In biological imaging, the object of interest is not always in plain sight. This is especially true when performing microscopy of cells buried deep within tissues. The tissues covering the cells tend to bend and scatter the light passing through them, which prevents acquiring sharp images of the cells below. To overcome this, researchers at a leading science campus developed a novel way to use adaptive optics in microscopy.
Adaptive Optics Imaging
Adaptive optics is a technique used to correct imaging aberrations. It is most famously used in astronomy where ground-based telescopes use deformable mirrors to correct for the atmosphere bending and scattering starlight. However, in biological microscopy, the technique can be adapted to correct for biological aberrations by initially taking many images to characterize the aberrations that each part of the light beam experiences as it travels through the sample. A spatial light modulator (SLM) is then used to divide the light beam into sections and to steer the parts back into sharp focus.
To help create the instrument used in this technique, researchers used Coleman Technologies Inc. (CTI) to assist in building the microscope’s control platform.

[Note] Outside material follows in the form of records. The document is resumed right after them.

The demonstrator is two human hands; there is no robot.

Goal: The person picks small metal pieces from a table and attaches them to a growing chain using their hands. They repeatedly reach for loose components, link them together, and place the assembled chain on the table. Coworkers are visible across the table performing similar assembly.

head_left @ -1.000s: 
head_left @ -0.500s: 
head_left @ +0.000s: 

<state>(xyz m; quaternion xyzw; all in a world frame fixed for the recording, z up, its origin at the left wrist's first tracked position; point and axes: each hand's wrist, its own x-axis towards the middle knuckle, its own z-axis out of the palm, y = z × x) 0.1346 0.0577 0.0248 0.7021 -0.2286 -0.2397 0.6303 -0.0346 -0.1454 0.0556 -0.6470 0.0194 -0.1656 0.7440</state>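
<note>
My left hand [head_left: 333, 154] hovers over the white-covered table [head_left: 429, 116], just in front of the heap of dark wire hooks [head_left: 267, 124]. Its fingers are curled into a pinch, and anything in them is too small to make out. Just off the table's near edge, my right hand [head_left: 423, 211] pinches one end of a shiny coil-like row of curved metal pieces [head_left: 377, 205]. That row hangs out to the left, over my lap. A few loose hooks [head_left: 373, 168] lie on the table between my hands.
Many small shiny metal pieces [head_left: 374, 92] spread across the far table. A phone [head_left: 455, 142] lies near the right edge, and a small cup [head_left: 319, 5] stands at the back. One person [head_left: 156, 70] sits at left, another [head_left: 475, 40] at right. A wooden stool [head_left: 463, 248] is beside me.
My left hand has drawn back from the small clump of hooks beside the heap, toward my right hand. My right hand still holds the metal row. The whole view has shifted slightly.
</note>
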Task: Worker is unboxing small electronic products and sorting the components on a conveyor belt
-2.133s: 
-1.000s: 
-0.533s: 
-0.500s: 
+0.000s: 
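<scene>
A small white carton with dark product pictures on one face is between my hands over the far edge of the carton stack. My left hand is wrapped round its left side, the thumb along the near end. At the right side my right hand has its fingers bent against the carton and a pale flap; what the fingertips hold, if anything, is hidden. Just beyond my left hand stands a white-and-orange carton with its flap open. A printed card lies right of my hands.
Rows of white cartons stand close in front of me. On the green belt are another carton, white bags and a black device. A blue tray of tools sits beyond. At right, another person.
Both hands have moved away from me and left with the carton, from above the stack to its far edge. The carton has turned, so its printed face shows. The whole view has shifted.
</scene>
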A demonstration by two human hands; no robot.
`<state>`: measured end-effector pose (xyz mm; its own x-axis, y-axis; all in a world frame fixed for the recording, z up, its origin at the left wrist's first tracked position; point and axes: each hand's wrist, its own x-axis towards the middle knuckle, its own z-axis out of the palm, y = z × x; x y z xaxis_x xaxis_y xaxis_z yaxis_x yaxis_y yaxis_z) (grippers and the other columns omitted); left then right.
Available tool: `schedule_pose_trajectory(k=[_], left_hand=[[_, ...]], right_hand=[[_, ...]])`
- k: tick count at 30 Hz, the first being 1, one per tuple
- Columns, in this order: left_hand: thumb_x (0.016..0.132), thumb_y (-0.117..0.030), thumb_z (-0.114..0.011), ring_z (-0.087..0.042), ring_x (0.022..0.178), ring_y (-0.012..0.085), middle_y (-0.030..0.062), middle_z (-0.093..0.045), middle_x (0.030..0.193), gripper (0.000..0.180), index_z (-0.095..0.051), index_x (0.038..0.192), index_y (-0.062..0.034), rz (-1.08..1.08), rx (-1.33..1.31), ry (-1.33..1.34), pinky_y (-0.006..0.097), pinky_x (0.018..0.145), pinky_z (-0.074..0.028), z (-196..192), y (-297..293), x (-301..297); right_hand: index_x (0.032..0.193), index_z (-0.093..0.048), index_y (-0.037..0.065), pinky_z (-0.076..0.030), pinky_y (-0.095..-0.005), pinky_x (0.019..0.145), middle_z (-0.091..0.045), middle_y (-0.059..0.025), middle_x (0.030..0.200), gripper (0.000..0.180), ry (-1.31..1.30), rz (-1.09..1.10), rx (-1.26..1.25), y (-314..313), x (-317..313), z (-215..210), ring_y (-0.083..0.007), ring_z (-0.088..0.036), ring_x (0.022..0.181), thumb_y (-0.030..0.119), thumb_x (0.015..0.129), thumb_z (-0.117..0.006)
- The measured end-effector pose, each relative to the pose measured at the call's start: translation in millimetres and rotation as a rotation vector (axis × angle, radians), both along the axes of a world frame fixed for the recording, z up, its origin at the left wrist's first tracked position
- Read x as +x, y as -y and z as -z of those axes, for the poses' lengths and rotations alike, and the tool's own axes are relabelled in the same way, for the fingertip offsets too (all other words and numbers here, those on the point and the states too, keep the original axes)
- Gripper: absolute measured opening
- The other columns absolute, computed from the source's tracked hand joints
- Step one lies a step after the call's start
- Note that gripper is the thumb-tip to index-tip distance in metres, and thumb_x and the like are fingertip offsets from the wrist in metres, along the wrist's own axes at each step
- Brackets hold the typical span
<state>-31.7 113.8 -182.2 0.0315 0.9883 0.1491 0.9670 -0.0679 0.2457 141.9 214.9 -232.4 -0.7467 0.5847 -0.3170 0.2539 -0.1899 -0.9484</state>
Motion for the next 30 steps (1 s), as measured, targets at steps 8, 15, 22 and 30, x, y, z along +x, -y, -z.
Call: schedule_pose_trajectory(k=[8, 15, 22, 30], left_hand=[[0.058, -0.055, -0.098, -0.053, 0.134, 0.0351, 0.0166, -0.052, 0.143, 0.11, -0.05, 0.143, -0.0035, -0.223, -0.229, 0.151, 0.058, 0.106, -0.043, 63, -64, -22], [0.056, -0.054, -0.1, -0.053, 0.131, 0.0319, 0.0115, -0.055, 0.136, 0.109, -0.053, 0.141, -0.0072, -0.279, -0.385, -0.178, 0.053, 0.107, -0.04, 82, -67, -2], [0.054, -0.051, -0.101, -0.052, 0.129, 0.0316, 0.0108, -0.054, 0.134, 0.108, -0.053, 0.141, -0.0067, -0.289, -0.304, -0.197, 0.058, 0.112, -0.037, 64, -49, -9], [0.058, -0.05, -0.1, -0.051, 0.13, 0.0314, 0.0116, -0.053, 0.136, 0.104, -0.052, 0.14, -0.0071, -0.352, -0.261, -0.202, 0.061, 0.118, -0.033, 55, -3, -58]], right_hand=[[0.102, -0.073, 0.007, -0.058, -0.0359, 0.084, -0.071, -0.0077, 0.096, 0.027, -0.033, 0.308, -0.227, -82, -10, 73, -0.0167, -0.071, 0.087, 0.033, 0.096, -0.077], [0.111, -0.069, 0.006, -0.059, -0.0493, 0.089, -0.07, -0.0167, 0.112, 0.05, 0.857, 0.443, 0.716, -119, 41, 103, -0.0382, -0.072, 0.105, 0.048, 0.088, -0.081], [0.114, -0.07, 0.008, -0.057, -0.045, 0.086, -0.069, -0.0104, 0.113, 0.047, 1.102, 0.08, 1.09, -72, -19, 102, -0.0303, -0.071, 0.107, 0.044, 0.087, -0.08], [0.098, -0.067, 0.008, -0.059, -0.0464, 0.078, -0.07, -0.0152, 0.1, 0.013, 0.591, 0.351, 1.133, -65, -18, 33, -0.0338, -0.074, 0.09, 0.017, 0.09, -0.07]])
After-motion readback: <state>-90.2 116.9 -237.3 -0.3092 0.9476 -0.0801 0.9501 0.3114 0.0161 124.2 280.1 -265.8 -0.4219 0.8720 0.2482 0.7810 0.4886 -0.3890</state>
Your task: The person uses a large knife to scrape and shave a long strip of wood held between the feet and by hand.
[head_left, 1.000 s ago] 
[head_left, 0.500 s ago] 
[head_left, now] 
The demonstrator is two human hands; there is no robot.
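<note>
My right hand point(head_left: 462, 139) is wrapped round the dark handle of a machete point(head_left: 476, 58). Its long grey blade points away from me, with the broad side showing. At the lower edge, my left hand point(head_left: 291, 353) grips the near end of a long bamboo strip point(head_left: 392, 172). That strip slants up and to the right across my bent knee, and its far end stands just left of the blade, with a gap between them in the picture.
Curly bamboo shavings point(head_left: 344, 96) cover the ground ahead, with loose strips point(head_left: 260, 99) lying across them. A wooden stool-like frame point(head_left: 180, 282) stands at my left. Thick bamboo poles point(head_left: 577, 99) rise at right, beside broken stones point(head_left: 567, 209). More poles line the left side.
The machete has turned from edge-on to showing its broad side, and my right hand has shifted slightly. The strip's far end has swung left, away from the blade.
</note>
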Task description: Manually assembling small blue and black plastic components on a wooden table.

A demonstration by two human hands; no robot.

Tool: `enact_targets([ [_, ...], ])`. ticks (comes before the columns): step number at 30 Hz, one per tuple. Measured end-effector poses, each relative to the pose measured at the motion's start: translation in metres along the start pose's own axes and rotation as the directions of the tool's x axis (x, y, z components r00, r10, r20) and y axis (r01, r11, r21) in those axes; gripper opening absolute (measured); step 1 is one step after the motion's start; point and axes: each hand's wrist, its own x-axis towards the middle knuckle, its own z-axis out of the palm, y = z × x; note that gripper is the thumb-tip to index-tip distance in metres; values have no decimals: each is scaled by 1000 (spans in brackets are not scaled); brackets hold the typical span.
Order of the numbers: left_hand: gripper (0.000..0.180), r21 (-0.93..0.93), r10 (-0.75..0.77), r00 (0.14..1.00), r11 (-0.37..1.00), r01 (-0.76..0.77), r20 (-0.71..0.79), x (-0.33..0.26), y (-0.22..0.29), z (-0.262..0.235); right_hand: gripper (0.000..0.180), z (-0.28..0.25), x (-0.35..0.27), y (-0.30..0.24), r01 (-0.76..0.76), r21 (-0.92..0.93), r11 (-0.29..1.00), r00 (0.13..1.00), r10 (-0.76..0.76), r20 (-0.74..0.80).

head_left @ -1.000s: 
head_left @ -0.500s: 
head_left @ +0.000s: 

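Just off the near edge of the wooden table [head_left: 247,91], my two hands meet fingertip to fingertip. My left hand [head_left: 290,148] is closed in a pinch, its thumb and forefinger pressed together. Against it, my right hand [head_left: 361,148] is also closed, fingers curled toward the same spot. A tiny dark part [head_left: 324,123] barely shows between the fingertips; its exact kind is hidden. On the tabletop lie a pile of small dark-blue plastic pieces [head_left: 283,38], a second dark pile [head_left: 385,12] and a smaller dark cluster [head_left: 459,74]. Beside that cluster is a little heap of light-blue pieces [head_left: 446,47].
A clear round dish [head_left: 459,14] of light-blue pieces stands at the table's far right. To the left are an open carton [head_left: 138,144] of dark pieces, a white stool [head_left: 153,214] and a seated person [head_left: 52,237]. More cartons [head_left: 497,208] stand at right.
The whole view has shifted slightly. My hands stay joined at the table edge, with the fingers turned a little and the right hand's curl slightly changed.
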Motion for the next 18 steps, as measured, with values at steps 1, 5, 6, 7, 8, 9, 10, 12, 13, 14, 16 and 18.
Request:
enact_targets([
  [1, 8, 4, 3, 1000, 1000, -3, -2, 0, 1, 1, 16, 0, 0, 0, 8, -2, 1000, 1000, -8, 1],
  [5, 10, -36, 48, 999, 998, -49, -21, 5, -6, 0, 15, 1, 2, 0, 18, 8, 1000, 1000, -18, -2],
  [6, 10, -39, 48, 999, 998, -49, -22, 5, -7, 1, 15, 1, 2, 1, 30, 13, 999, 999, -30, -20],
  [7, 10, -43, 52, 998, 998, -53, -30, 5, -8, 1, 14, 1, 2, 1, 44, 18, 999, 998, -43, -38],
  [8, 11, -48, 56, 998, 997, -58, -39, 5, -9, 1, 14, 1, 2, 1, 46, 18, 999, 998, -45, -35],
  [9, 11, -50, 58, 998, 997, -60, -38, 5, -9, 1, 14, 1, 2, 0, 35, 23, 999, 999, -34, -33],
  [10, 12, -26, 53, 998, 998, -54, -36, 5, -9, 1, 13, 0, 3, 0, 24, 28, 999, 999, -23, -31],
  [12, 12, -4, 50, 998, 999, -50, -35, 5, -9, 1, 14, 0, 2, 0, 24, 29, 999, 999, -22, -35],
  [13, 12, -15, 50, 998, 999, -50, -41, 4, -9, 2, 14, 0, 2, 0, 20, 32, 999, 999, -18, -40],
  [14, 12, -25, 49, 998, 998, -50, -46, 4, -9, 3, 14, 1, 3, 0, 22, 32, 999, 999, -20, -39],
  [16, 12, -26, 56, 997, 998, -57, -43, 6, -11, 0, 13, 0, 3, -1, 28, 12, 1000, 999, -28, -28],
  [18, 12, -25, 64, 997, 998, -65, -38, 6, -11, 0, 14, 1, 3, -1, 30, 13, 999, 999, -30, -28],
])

CTI is a National Instruments Alliance Partner with extensive expertise in scientific application development and serves numerous universities, foundations, and medical device and pharmaceutical companies. With several scientists with PhDs on staff, CTI is experienced in developing advanced imaging systems and custom image analysis software.
Synchronization, Speed, and Growth
The two-photon microscope creates images by raster scanning the focus of a laser in a 2D plane within the sample (Figure 1). Each position of the laser during the raster scan corresponds to one pixel in the final image, and the value of each pixel corresponds to the fluorescence detected from the sample at that position. To measure the fluorescence, the microscope uses confocal geometry and photomultiplier tubes (PMTs). To scan many images per second, we needed to synchronize the laser control and PMT data acquisition at megahertz sampling rates.
Two NI PCI-6115 and one NI PCI- 6110 S Series DAQ devices proved to be a good match for this task. These devices deliver true simultaneous output, which was needed to control laser intensity and position and to trigger signal recovery electronics. These S Series devices also offer true simultaneous input, which was needed to read data from PMTs at the required rates. In addition, the large onboard memory of the S Series devices was especially valuable. This feature was used to store complex output waveforms directly on the DAQ device prior to each scan, which guaranteed output instead of relying on streaming waveform points through the limited bandwidth of the PXI bus during a scan.
The ability to link multiple S Series DAQ devices using the RTSI bus was also vital. The RTSI system simplified synchronization to a point where it was almost indistinguishable whether we were using several DAQ devices or a single DAQ device. Increasing the channel count was as simple as adding another device, which gave the researchers the luxury of expanding the microscope’s capabilities as needed.
To run the hardware, we developed a custom LabVIEW program (Figure 2). This program runs the two-photon microscope, analyzes the acquired data, and optimizes the adaptive optics to correct for the inherent imaging aberrations of the samples. LabVIEW excelled as a development environment by simultaneously providing the following:
• High-performance data analysis with native multicore support;
• Rapid prototyping and algorithm configuration for adaptation to new and changing requirements;
• Reliable operation;
• Elegant and customizable user interface;
• Easy integration with NI and third-party instruments.
Vision Development Module
One of the main analysis tools used in this project was the Vision Development Module. This LabVIEW add-on made it simple to perform image data analysis and display results to the user. The Vision Development Module also makes use of the multicore PC so the user can make feedback adjustments as the images are acquired.
In addition to image processing, we used the Vision Development Module to drive another very important component of the system, the SLM. The SLM is the active element in the microscope used to cancel out sample aberrations, which reduces image blur and increases image brightness. The SLM can be thought of as a 1,920 × 1,080 pixel “mirror” that we use to reflect the excitation laser beam into the microscope objective. By addressing sections of pixels on the SLM, the laser beam is divided into multiple beams, or “beamlets,” that can be independently controlled. Each beamlet can then be redirected back to the focus point if it was scattered in the wrong direction by tissues covering the cells of interest.
Similarly, the phase of each beamlet can also be adjusted. This correction compensates for any index of refraction differences each beamlet might experience while passing through the sample. The goal is to configure the SLM so that all beamlets meet exactly at the focal point, perfectly in phase. When this occurs, we acquire the sharpest and brightest images possible (Figure 3).
To configure the SLM, we needed specific patterns. Using the Vision Development Module, it was simple to generate the images necessary for the adaptive optics algorithms and to send them to the SLM via a standard digital visual interface video cable. The tight integration of the Vision Development Module and the LabVIEW development environment was also key to making the SLM updates fast and in synch with the microscope’s scanning.
Using the adaptive optics microscope with NI technology, researchers can obtain deeper tissue images with greater clarity than ever before. In addition, these images are several times brighter than those taken without using the adaptive optics corrections. This means less excitation power is needed, significantly reducing photo bleaching and allowing for the performance of longer and deeper scans.